Villager Davit Vanishvili stands near the barbed-wire de facto border separating Georgian territory from Russia-backed breakaway land.
Villager Davit Vanishvili stands near the barbed-wire de facto border separating Georgian territory from Russia-backed breakaway land.

Georgian villagers living near demarcation lines with two breakaway regions say their quality of life has declined since physical barriers were built, cutting them off from family, land, and markets.

A report published on July 3 by London-based Amnesty International cited villagers as also complaining that they are often “arbitrarily” detained by Russia-backed authorities while attempting to cross the borders that are recognized by just a few Moscow-allied countries.

“Villagers -- some living in the poorest parts of the country -- have lost access to pastures, farmland, and orchards, to sources of water in summer, and firewood for winter,” the report said.

Following a five-day war in August 2008 between Georgia and Russia, the regions of Abkhazia and South Ossetia declared their independence from Tbilisi with Kremlin support. The two regions account for about 20 percent of Georgia’s territory.

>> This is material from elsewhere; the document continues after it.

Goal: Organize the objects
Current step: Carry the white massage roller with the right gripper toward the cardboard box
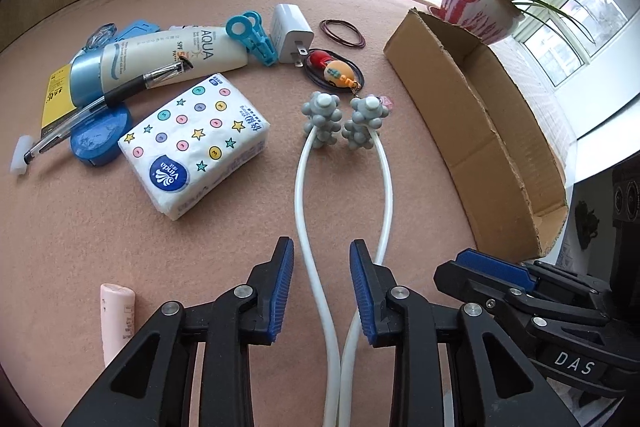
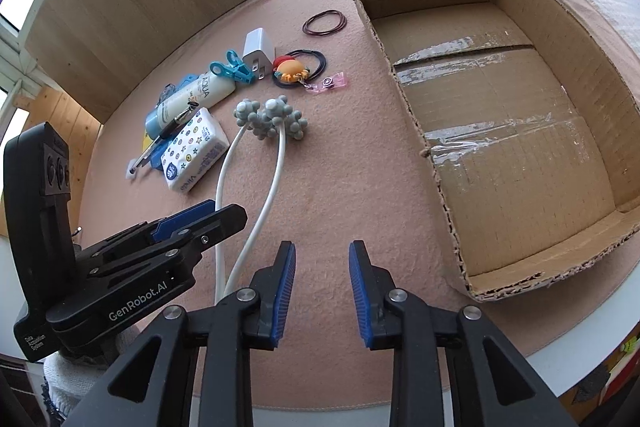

For the past decade, Russian forces have been trying to turn “dotted lines” on a map into a physical international border, disrupting life, the report said. Physical barriers now cut through at least 34 villages, Georgian authorities told Amnesty.

The forces have used various means to create a physical border including barbed-wire, metal or wooden fences, and trenches. They have also installed signs and surveillance equipment, it said.

A barbed-wire border that cut through the village of Khurvaleti separated Davit Vanishvili from his family, forcing his relatives to pass his pension and medicine through the fence after sunset, according to the report.

“The constraints placed on their freedom of movement also negatively impact on other rights, eroding living standards, impairing access to agricultural land, health care, places of worship and education, and entrenching discriminatory attitudes and measures," the report said.

In areas where there is no physical border, villagers often don’t know where the demarcation line is, resulting in their detention, Amnesty said.

As many as 1,000 Georgian families have lost partial or total access to farmland they worked as well as forests they used, the report said.

Amnesty said it does not know how many families on the other side of the border in the breakaway regions are impacted as they were not given access by local or Russian officials.

The rights watchdog said it spoke with more than 150 people on the Georgian side for its report, in addition to Georgian government officials.